» **Task prompt**
Could you transcribe the material below exactly, without leaving out a single line?

.....

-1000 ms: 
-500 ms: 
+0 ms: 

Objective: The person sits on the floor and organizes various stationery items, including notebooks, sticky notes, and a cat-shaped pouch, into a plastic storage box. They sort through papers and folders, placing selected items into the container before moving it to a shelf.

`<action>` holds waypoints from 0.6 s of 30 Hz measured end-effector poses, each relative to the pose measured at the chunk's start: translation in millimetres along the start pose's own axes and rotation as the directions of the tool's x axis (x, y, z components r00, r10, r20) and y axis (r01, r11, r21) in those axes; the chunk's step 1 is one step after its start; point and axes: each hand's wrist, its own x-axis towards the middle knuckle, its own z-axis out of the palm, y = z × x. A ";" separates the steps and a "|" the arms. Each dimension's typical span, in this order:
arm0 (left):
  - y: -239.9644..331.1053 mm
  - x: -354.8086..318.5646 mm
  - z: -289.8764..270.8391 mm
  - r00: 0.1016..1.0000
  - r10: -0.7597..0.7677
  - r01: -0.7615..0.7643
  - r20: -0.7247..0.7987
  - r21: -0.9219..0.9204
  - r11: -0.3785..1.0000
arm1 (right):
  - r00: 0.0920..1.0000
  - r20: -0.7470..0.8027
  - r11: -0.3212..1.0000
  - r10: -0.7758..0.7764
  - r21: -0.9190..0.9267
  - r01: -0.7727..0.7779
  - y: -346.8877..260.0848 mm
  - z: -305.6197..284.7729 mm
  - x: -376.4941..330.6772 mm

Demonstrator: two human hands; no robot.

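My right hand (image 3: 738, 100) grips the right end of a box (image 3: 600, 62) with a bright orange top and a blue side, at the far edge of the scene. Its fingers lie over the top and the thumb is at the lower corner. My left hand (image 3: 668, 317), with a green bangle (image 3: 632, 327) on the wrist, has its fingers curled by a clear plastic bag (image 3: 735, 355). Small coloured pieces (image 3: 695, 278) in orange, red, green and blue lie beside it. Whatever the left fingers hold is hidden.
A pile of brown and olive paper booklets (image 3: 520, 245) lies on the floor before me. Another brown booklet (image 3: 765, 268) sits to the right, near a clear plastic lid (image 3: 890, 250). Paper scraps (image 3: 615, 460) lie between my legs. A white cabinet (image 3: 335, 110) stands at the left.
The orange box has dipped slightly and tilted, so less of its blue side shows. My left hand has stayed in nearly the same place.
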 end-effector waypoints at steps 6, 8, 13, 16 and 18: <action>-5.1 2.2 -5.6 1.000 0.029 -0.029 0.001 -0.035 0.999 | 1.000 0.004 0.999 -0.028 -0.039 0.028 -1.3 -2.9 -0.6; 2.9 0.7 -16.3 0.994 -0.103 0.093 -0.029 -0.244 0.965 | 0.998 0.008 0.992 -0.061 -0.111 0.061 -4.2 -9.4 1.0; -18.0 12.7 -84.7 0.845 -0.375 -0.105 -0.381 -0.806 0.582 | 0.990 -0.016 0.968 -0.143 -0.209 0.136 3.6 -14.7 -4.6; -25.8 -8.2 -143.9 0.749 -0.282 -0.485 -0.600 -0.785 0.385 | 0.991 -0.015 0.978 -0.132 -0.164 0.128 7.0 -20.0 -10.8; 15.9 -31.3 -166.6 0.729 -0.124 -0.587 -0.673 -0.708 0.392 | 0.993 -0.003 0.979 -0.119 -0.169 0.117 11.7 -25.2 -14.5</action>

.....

» **Result**
-1000 ms: 
-500 ms: 
+0 ms: 

Objective: The person sits on the floor and organizes various stationery items, including notebooks, sticky notes, and a cat-shaped pouch, into a plastic storage box. They sort through papers and folders, placing selected items into the container before moving it to a shelf.

`<action>` holds waypoints from 0.6 s of 30 Hz measured end-effector poses, each relative to the pose measured at the chunk's start: translation in millimetres along the start pose's own axes and rotation as the directions of the tool's x axis (x, y, z components r00, r10, r20) and y axis (r01, r11, r21) in those axes; the chunk's step 1 is one step after its start; point and axes: each hand's wrist, its own x-axis towards the middle knuckle, its own z-axis out of the palm, y = z × x. A ";" separates the steps and a "|" the arms. Each dimension's typical span, in this order:
arm0 (left):
  - y: -239.9644..331.1053 mm
  - x: -354.8086..318.5646 mm
  - z: -289.8764..270.8391 mm
  - r00: 0.1016..1.0000
  - r10: -0.7597..0.7677
  - r01: -0.7615..0.7643
  - r20: -0.7247..0.7987
  - r21: -0.9219..0.9204
  - r11: -0.3785..1.0000
arm1 (right):
  - r00: 0.0920..1.0000
  - r20: -0.7470..0.8027
  - r11: -0.3212..1.0000
  - r10: -0.7758..0.7764
  - r21: -0.9190..0.9267
  - r01: -0.7727..0.7779
  - y: -346.8877..260.0848 mm
  - z: -305.6197..284.7729 mm
  - x: -376.4941..330.6772 mm

Demonstrator: two human hands; no robot.

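My right hand (image 3: 738, 100) grips the right end of a box (image 3: 600, 62) with a bright orange top and a blue side, at the far edge of the scene. Its fingers lie over the top and the thumb is at the lower corner. My left hand (image 3: 668, 317), with a green bangle (image 3: 632, 327) on the wrist, has its fingers curled by a clear plastic bag (image 3: 735, 355). Small coloured pieces (image 3: 695, 278) in orange, red, green and blue lie beside it. Whatever the left fingers hold is hidden.
A pile of brown and olive paper booklets (image 3: 520, 245) lies on the floor before me. Another brown booklet (image 3: 765, 268) sits to the right, near a clear plastic lid (image 3: 890, 250). Paper scraps (image 3: 615, 460) lie between my legs. A white cabinet (image 3: 335, 110) stands at the left.
The orange box has dipped slightly and tilted, so less of its blue side shows. My left hand has stayed in nearly the same place.
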 end-effector waypoints at steps 6, 8, 13, 16 and 18: <action>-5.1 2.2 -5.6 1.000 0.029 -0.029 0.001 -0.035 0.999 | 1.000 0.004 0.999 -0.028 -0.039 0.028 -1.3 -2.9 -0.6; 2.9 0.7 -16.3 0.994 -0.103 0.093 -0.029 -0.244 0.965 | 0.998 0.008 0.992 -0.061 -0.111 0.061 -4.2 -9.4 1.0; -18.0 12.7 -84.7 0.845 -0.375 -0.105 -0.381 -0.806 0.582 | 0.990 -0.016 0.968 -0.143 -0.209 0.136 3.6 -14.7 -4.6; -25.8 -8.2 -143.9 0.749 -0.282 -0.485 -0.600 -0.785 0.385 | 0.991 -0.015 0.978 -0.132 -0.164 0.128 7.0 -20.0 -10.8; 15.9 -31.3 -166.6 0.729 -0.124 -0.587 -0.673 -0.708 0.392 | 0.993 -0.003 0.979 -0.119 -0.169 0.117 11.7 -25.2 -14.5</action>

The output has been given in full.